Community Profile: Austin Women Software Engineers

Community Profile: Austin Women Software Engineers

As part of ATA’s commitment to community education, we chatted with Sara Ines Calderon of Austin Women Software Engineers – AWE!

Sara Ines CalderonTell us a little bit about your organization! What is Austin Women Software Engineers’ mission and vision for the community?

We’re a collective of folks who missed the pre-pandemic community we’d built through meetups. We decided to have a happy hour and see what happened — and it was so fun we kept going. Since we’re not a formal organization (just volunteers doing these events in our spare time) our mission is to create events where folks can get together for social time and community building; as far as vision, most folks would agree that the tech meetup scene never bounced back from the pandemic, so we’re hoping to contribute to that.

What has been one of the most impactful projects you’ve worked on in Austin?

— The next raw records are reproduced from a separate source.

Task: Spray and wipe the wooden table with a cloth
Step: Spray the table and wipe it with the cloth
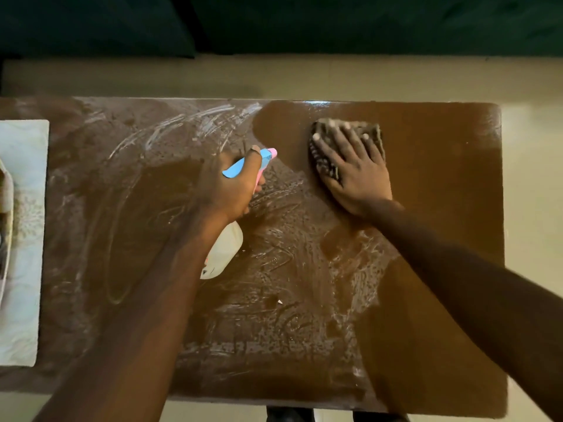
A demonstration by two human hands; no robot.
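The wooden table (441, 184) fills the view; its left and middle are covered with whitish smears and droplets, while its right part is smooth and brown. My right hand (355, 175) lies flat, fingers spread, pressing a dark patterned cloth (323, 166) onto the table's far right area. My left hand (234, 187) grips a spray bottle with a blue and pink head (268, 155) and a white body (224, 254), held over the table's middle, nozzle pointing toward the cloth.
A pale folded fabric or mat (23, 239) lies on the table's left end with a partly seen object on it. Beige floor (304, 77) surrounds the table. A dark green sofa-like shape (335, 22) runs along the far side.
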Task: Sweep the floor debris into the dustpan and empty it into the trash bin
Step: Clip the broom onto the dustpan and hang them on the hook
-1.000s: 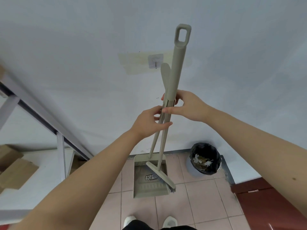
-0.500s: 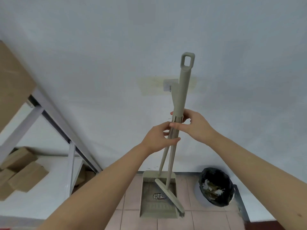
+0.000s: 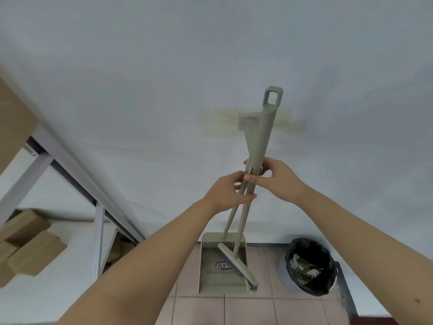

We’ve had two happy hours that have been so wonderful. I was able to catch up with folks I had not seen in literal YEARS! That feeling where you realize, “Oh I know people who I can reach out to for support,” is the biggest impact from having a community in my personal opinion. We have a “ladies tech recruiting” happy hour coming up next week, it took a longer to organize because another thing that didn’t bounce back from the pandemic is companies’ recruiting budgets! RSVP here!

How can the community get involved?

We don’t have a formal website, but we post our events on Eventbrite and LinkedIn, as well as various Slack channels throughout the Austin area. The biggest way folks can volunteer is by spreading the word, and if anyone would like to sponsor our events they can reach out to Sara Ines Calderon on LinkedIn.

Anything else you’d like to share with us?

Would definitely encourage folks in their own communities to start events and create that community. The anti-DEI wave we see in politics and corporate policy has affected a lot of the larger non-profits and organizations that were previously driving some of the larger meetups. No one else, literally, is going to come along and bring meetups back if we don’t do it ourselves.